Below are several audio and text samples taken from The Ephemeris and The Ephemeris: Voyages in DwREAM.
Also, we have had several requests for more text samples—there were so many to choose from—we posted a few below. Try reading them aloud. They are very musical by themselves.
Canto I – Love
Text sample from “The Incantation of the Muse”:
Thus Edgar flourished with a shout, yet left a silent void to fill, so I went on: “Forgotten now, though clouds you gather still. Yet only island shepherds to your temples run, where once the ardent prayers were sung, and seek they only shelter from your rain. I pray to you because I saw your face in his—immortal, for it held immortal pain. His brow, the folding darkness of your clouds. His eyes, the sun upon a storming sea. Forgotten too is he. And though you’re not god of love, a god you are abandoned and bereft, and loneliness will fill your countless days. Though you have lost the worship of the world and he one woman’s love, you are both equally alone. So, afterward, when all is said and done, perhaps your tears will sanctify a tale of tragic love, a woman’s grave and Redwyn’s face. Pray, grant him your celestial grace to palliate his pain; make thund’rous rage and bring with force your great and godly rain!”
Text sample from “Nevery”:
Mid sweat and ale and curls of smoke, there as a ghost my hero sat, among the common, drunken men, his countenance a prayer from hell whence prayers can ne’er be heard again. He seemed to come from nether worlds of ruins that deny their end: an arch where once a temple stood, a pyramid on endless sand, a bridge where once a river flowed now bridging only arid land. Such things in some transmuted way were there within his scathing eyes that burned with hope from out the depths of measureless obscurities, as castaways who search for ships from islands in uncharted seas.
It seemed beyond a human thing burned through him as prime fire, all plasmic soul and bare desire. I’ve pondered why the moth shuns day and then seeks out a candle’s flame. Creatures of the dusky realms should ne’er give a thought of light, or singe upon a burning thing and die. Yet as I moved to Redwyn greet I knew not what I sought from him or why. An’ if it’s true, as it is said, the will of Man’s created free, how many then may truly say their will ordained their destiny?
Text sample from “The Tor”:
She looked up to the ‘nighted void with joy upon her face. “Then we are there,” she said. “And married now. And we shall have our wedding days anon.
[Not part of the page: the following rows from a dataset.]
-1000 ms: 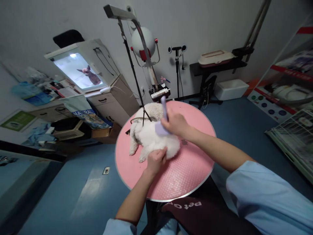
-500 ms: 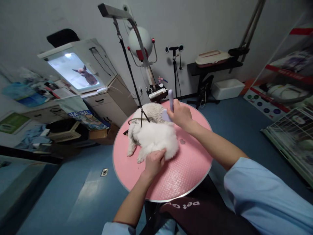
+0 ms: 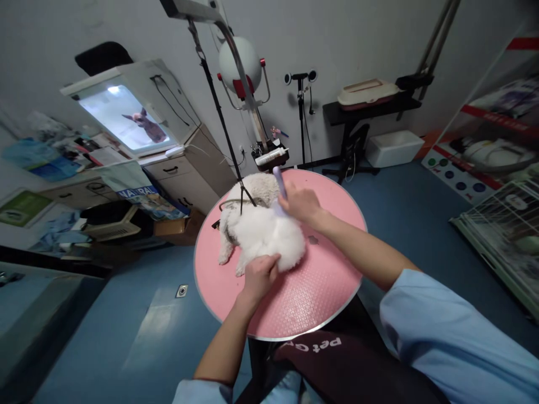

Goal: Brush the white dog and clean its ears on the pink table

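One fluffy white dog (image 3: 267, 233) lies on yr round pink bench (image 3: 311, 303); yr L hand (image 3: 260, 276), fingers pinching its rear, prob. steadies it; yr R hand (image 3: 301, 203) wraps fingers round lilac plastic brush (image 3: 279, 182).

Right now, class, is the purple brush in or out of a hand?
In: the right hand grips the purple brush, one end poking out above.

L fingers (image 3: 264, 270) curled, low; R fingers (image 3: 295, 202) curled, farther fwd; both forearms (image 3: 362, 246) angled in.
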`<state>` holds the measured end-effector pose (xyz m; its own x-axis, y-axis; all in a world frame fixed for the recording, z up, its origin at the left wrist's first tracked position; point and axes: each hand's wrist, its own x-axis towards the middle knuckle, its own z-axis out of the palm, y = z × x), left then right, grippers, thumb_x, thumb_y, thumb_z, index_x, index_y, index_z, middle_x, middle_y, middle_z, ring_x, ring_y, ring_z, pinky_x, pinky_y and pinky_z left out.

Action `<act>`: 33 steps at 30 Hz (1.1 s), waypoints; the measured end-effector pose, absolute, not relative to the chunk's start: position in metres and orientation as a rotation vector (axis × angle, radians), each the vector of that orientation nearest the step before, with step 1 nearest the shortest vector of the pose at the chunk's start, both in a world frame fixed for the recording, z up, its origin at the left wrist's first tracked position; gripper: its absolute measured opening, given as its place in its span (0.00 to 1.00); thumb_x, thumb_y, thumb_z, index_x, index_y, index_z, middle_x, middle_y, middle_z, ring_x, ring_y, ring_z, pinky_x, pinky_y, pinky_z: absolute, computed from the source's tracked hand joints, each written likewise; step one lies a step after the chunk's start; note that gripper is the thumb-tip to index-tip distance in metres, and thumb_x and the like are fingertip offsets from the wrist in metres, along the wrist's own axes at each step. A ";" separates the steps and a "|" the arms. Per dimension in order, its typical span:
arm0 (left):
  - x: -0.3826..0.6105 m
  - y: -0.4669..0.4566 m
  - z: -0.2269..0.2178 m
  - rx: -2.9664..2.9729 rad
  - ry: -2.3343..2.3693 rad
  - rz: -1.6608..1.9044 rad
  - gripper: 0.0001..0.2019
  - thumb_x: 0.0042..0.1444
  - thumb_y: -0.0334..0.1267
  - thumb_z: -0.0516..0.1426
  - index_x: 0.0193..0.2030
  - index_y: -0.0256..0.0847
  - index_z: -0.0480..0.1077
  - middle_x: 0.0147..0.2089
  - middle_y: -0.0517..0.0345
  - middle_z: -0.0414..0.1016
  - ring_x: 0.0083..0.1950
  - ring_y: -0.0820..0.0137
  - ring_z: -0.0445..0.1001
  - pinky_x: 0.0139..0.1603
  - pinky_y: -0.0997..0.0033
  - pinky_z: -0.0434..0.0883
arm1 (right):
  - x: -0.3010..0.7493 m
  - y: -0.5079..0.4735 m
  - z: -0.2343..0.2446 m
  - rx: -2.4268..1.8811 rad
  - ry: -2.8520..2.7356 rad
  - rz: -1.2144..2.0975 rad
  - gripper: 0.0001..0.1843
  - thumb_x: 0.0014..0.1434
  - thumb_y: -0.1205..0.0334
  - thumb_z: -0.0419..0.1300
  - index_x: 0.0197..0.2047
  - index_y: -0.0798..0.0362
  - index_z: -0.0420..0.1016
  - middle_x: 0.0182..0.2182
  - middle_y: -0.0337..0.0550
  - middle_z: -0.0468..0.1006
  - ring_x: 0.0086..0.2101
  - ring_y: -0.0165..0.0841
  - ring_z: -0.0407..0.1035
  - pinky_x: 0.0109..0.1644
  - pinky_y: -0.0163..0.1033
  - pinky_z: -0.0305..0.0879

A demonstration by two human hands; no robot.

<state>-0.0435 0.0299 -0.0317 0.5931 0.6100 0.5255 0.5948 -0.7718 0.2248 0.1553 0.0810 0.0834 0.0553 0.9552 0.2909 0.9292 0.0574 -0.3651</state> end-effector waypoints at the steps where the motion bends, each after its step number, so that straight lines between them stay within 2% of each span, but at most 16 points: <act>1: -0.043 0.030 -0.032 2.774 1.041 0.938 0.11 0.55 0.28 0.51 0.38 0.37 0.74 0.23 0.58 0.73 0.26 0.73 0.72 0.27 0.75 0.66 | 0.157 0.081 0.083 -1.921 -1.797 0.035 0.19 0.62 0.54 0.44 0.49 0.58 0.63 0.39 0.52 0.75 0.35 0.40 0.69 0.35 0.41 0.61; 6: -0.046 0.030 -0.031 2.725 1.024 0.950 0.11 0.56 0.29 0.50 0.38 0.37 0.74 0.23 0.57 0.74 0.26 0.73 0.72 0.28 0.75 0.67 | 0.162 0.079 0.079 -1.797 -2.004 0.200 0.19 0.61 0.54 0.46 0.49 0.56 0.63 0.36 0.50 0.75 0.32 0.38 0.69 0.34 0.40 0.60; 11: -0.050 0.032 -0.028 2.649 1.032 0.928 0.12 0.56 0.29 0.50 0.39 0.39 0.74 0.29 0.55 0.78 0.30 0.72 0.75 0.31 0.74 0.70 | 0.165 0.079 0.077 -1.908 -1.786 0.050 0.20 0.62 0.53 0.44 0.48 0.58 0.63 0.38 0.52 0.75 0.34 0.39 0.69 0.35 0.40 0.60; 15: -0.055 0.032 -0.031 2.618 1.036 0.884 0.13 0.54 0.28 0.50 0.38 0.39 0.75 0.28 0.55 0.77 0.29 0.72 0.75 0.31 0.74 0.70 | 0.172 0.086 0.064 -1.739 -1.980 0.241 0.20 0.60 0.51 0.47 0.48 0.56 0.65 0.37 0.50 0.76 0.32 0.37 0.69 0.34 0.39 0.60; 19: -0.072 0.034 -0.028 2.482 1.160 1.009 0.13 0.55 0.30 0.50 0.41 0.38 0.73 0.32 0.55 0.78 0.30 0.73 0.74 0.32 0.74 0.71 | 0.221 0.106 0.025 -2.041 -1.482 0.096 0.20 0.58 0.54 0.49 0.49 0.59 0.64 0.41 0.56 0.75 0.37 0.41 0.69 0.38 0.41 0.59; 22: -0.079 0.041 -0.015 2.302 1.434 1.305 0.12 0.56 0.34 0.51 0.45 0.37 0.71 0.33 0.55 0.75 0.29 0.73 0.71 0.30 0.74 0.70 | 0.252 0.109 -0.018 -1.996 -1.176 0.316 0.19 0.58 0.54 0.49 0.47 0.56 0.64 0.37 0.51 0.76 0.35 0.39 0.69 0.37 0.39 0.60; 25: -0.065 0.052 0.001 2.228 1.530 1.499 0.09 0.57 0.35 0.52 0.41 0.38 0.70 0.36 0.54 0.74 0.35 0.71 0.72 0.36 0.71 0.70 | 0.257 0.102 -0.057 -1.941 -1.022 0.581 0.16 0.56 0.53 0.51 0.42 0.55 0.66 0.36 0.50 0.76 0.34 0.37 0.69 0.35 0.37 0.60; 29: -0.024 0.066 0.004 2.656 1.320 0.972 0.08 0.55 0.36 0.54 0.41 0.40 0.71 0.42 0.50 0.75 0.43 0.65 0.71 0.45 0.64 0.69 | 0.252 0.096 -0.082 -1.924 -1.029 0.638 0.16 0.54 0.51 0.53 0.41 0.53 0.65 0.37 0.50 0.76 0.35 0.37 0.70 0.34 0.36 0.60; 31: -0.008 0.071 -0.003 2.720 1.416 0.849 0.07 0.54 0.36 0.55 0.38 0.39 0.71 0.41 0.49 0.73 0.42 0.63 0.70 0.44 0.62 0.67 | 0.254 0.096 -0.085 -1.912 -1.044 0.652 0.17 0.54 0.48 0.53 0.40 0.52 0.65 0.36 0.50 0.76 0.34 0.37 0.70 0.33 0.36 0.59; 33: -0.001 0.075 -0.011 2.676 1.552 0.834 0.05 0.54 0.33 0.53 0.32 0.38 0.69 0.36 0.51 0.71 0.37 0.65 0.68 0.40 0.65 0.66 | 0.258 0.096 -0.086 -1.903 -1.064 0.662 0.17 0.54 0.47 0.53 0.38 0.52 0.64 0.34 0.49 0.76 0.32 0.36 0.69 0.32 0.36 0.59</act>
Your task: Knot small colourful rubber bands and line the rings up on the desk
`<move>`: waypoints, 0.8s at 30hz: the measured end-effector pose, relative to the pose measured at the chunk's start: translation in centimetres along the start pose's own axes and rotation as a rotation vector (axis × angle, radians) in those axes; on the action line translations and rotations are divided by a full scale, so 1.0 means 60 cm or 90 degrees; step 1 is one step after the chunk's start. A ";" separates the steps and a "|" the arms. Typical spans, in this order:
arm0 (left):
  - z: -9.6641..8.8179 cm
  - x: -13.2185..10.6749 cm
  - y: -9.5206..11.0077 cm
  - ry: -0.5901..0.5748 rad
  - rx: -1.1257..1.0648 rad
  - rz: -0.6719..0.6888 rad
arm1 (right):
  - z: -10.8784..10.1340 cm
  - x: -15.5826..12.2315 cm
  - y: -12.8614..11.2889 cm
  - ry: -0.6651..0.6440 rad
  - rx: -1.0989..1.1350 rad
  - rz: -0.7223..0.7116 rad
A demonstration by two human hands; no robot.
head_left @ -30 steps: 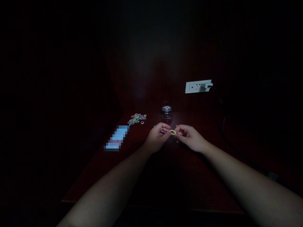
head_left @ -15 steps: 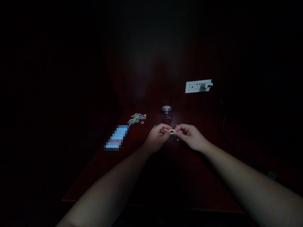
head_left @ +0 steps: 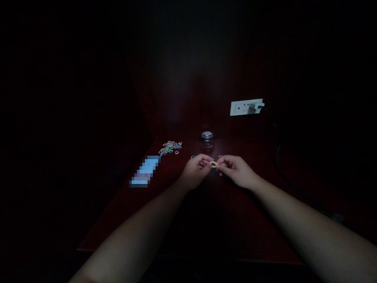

For we have learned we nothing need, not even time, to carry on. All days are the same. The moment we remember has no substance, and the moment of tomorrow is not real ‘til it transpires and ‘comes a memory without substance once again. For living there is only now, and now’s the thread by which our lives sustain. So let us weave a tapestry of life from out this thread of present time. An’ leave on earth its misery, and live and love sublime.”
And thus the dream that was to be our life was played. And not as actors painting on their roles, as common life is made, but as two burning souls would have it be, whose love was truth, and truth reality.